Arin Thompson
Daily Egyptian
I took a brief trip to Memphis last semester, and while I was drunkenly meandering down Beale Street, talking into my tape recorder, I came upon a club. It was an 80's style dance bar with something resembling a huge Pac-Man head eating a rather large, florescent "80s."
"Did Pac-Man eat the '80s or did the '80s commit suicide?" I mumbled into the tape recorder.
No one will ever know. Perhaps Reagan had something to do with it, or maybe it was just the fact that nobody knew how to dress with any sense. At any rate, they did die but have been painfully resurrected at Hot Topic stores across the nation.
I myself went through a sort of '80s denial for a brief stint in the late 90's. I disowned the beautiful years that made me who I am today. I just couldn't admit out loud that I really love the '80s. I didn't want to be shunned.
Low and behold, the '80s pop back up as a new, hot fashion trend, and kids who never even had the chance to sit down on Saturday mornings with a bowl of Kix, watching G.I. Joe and My Little Pony, are donning T-shirts and Care Bear shoe laces. You know it's coming - I got upset, like most things do to me these days.
At any rate, all the searching I'd been doing on eBay turned defunct. All that money I spent trying to buy back those precious years of my childhood was in vain when reproduced '80s memories turned up on the shelves.
I couldn't stop thinking about how this must anger me the same way new-aged hippies must tick off my parents. Like they know anything about rebellion and what a peace sit-in actually stands for. It's all about looking cool anyway, right? I was awe-struck when I helped my mom teach her art class at the tail end of the spring. There was a little girl wearing a shirt that said "Punk Rock Rebel."
"So, ah, you like punk, huh?" I asked, trying to strike up a conversation.
"No, my mom just got me this because it's in," she said in a sort of snide little voice.
Well that's horse hockey, I thought. It was complete with little silk-screened British flag pins from the Sex Pistols era. It seems to me that the world is in a lax of about 10 to 30 years. Bellbottoms were really popular in the '90s, and now the '80s have come back in full force.
But I wonder why the true '80s trends aren't coming back. It's cool to wear a "Goonies" shirt, Ninja Turtles patch on the book bag and slap a Transformers sticker on the car, but why isn't anyone sporting neon socks or spandex bike shorts or tying their shirt at the corner? Those were the real landmark '80s clothing trends, and yet we ignore them. Those are the styles I want to see!

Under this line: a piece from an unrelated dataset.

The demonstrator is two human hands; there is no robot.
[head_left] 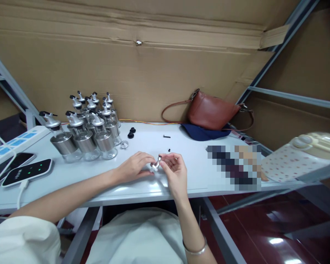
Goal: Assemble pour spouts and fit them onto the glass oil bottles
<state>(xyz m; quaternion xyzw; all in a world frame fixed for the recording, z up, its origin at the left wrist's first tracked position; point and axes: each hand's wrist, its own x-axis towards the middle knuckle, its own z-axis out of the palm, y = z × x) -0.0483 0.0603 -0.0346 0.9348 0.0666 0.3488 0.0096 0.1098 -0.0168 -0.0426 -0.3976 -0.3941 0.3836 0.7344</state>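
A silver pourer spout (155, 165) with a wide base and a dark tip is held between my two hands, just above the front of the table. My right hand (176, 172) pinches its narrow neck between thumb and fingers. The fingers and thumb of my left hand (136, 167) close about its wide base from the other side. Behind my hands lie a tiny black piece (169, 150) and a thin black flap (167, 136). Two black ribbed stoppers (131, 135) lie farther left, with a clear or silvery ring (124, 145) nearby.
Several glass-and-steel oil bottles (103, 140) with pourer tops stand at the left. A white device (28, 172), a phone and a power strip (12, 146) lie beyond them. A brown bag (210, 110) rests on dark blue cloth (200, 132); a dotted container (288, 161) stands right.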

I want to see hot guys wearing Zubaz pants - you know, those Joey Buttafucco, child-molester parachute pants. I want to see girls ratting their hair. I want to see jazzercise socks. I want to see scrunchies! If these avant-garde fashion victims really had any balls, those are the styles we'd be seeing in all the magazines. We'd be seeing white sport coats with carnation pink t-shirts underneath; we'd be seeing checkered pattern clothing and Vans deck shoes.
While the '80s carry with them a bleak perception, I have to say that I miss them terribly, and every time The Cars come on the radio, I get a little teary-eyed. The fact is, we don't need to strive so hard to get them back. The '80s hold a tender place in the hearts of us all - whether we like it or not.